------ Data shown ------

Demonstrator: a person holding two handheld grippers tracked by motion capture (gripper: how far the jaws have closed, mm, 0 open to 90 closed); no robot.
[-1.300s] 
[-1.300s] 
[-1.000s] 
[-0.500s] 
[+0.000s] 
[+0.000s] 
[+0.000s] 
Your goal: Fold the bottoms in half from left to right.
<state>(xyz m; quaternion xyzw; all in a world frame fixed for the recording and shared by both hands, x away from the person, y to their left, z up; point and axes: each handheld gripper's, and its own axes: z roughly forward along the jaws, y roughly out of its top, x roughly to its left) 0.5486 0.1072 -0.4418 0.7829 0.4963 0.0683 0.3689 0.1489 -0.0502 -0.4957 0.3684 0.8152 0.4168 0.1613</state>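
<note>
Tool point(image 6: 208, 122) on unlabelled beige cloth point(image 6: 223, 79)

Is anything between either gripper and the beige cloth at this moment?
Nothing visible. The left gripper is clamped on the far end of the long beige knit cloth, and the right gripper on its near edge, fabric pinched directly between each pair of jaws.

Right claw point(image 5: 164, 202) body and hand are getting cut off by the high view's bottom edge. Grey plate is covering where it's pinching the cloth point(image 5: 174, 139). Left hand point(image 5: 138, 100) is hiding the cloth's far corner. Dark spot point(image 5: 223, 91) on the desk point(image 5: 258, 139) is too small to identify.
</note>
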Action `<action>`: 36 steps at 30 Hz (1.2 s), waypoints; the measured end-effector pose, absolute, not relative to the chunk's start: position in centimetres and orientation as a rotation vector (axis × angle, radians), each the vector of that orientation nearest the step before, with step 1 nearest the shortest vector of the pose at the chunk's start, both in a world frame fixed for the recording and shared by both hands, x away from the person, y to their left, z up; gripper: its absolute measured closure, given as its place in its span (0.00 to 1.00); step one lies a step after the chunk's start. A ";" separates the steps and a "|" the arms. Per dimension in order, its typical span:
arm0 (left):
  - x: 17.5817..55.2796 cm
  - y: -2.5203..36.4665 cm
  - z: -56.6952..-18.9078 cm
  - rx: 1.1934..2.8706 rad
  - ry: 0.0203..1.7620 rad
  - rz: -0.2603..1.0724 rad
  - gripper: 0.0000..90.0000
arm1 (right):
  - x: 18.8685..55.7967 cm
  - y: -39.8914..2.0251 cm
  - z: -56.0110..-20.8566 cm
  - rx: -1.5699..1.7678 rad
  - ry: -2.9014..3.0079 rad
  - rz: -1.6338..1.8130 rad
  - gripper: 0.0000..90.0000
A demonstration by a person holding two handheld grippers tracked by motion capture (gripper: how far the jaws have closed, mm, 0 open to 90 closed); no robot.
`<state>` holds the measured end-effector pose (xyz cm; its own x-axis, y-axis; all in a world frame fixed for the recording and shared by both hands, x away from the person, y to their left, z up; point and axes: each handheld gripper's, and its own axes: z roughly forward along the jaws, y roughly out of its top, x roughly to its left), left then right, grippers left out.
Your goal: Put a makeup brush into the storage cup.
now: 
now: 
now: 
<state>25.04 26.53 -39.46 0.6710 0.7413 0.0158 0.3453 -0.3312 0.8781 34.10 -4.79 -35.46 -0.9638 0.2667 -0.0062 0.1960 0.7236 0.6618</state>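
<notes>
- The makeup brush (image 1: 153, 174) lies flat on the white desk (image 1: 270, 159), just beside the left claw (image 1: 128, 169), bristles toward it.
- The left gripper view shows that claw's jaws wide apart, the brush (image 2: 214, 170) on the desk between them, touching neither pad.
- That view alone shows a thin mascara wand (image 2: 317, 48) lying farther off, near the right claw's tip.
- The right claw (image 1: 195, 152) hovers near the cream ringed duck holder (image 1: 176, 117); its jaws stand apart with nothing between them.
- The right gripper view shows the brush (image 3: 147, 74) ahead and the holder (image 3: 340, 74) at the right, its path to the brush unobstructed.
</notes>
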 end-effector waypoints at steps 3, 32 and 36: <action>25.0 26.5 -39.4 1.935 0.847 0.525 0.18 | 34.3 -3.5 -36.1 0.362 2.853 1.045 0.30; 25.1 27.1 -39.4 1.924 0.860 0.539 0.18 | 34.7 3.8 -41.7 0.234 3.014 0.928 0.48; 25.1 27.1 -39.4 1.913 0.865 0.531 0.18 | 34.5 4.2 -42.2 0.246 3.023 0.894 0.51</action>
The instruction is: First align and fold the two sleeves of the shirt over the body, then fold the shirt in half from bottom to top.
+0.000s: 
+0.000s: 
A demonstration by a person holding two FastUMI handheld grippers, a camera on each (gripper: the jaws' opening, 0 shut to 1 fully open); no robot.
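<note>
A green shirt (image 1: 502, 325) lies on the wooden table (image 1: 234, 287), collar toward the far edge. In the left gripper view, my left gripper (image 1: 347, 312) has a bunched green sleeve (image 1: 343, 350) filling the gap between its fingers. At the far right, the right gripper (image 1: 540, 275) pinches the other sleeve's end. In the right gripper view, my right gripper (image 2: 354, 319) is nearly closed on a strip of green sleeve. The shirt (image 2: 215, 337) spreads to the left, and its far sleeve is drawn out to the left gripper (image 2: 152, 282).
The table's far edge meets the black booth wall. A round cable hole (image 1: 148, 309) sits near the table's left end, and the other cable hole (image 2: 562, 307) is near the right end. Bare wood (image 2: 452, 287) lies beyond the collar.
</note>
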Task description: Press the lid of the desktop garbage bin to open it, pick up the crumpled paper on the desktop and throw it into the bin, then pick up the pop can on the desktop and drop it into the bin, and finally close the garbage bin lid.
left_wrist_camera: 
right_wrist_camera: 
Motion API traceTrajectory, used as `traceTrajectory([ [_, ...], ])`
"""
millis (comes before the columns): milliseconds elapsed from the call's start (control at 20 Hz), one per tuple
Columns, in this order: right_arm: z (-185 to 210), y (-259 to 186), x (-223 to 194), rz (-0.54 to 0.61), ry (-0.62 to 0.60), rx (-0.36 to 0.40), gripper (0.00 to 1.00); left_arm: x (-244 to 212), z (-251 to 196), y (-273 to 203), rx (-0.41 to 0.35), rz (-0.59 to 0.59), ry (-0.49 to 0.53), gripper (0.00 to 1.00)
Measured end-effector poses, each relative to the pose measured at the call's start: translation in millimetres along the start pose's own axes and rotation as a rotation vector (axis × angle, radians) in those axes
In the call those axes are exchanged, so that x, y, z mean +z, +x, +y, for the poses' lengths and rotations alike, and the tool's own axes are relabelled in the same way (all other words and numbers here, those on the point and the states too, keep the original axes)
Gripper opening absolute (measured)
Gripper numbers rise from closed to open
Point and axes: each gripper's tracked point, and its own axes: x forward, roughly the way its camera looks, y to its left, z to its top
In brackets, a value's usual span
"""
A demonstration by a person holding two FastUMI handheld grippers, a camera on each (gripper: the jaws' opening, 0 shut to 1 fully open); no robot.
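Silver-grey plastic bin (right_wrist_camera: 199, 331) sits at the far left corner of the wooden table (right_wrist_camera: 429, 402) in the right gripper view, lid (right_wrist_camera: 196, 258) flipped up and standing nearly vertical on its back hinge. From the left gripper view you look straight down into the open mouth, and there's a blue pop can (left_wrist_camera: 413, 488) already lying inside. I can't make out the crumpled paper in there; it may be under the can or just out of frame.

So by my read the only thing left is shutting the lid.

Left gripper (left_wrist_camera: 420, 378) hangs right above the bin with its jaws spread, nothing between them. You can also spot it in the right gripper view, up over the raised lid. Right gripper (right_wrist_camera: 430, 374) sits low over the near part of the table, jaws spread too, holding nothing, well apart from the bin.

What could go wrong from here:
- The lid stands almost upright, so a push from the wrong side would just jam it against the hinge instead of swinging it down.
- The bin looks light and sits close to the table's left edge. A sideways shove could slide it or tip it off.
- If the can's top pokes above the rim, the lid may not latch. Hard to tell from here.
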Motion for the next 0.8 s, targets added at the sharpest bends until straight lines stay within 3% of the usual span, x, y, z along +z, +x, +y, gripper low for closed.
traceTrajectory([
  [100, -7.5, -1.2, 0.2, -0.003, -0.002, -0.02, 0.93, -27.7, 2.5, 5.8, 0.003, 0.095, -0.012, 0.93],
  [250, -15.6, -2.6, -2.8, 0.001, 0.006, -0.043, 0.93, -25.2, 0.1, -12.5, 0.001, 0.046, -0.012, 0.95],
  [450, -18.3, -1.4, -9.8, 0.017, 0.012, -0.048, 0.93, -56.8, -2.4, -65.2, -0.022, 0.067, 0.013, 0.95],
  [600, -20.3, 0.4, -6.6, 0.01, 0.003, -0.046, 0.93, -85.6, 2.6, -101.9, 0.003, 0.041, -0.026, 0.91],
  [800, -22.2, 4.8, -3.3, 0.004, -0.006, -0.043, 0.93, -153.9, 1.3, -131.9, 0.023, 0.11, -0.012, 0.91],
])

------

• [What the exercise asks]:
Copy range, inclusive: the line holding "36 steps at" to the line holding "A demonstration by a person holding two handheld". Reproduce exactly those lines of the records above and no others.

• [Answer section]:
Action `<action>`: 36 steps at 30 Hz (1.2 s), waypoints; the measured end-effector pose, absolute, not relative to the chunk's start: position in centimetres and orientation as a rotation vector (axis × angle, radians), each the vector of that orientation nearest the step before, with step 1 nearest the shortest vector of the pose at the chunk's start, both in a world frame fixed for the recording and shared by both hands, x away from the person, y to their left, z up; gripper: its absolute measured closure, given as its place in its span (0.00 to 1.00); step one lies a step after the chunk's start. A ";" separates the steps and a "|" the arms. Per dimension in order, its typical span:
arm0 (left):
  - x: 17.5817..55.2796 cm
  - y: -2.5203..36.4665 cm
  - z: -56.6952..-18.9078 cm
  - rx: 1.1934..2.8706 rad
  - ry: 0.0203..1.7620 rad
  - rz: -0.2603..1.0724 rad
  - gripper: 0.0000..90.0000
arm1 (right):
  - x: 18.8685..55.7967 cm
  - y: -39.8914..2.0251 cm
  - z: -56.0110..-20.8566 cm
  - rx: -1.5699..1.7678 rad
  - ry: -2.9014..3.0079 rad
  - rz: -1.6338..1.8130 rad
  - gripper: 0.0000..90.0000
A demonstration by a person holding two handheld grippers tracked by motion capture (gripper: how far the jaws have closed, mm, 0 open to 90 closed); no robot.

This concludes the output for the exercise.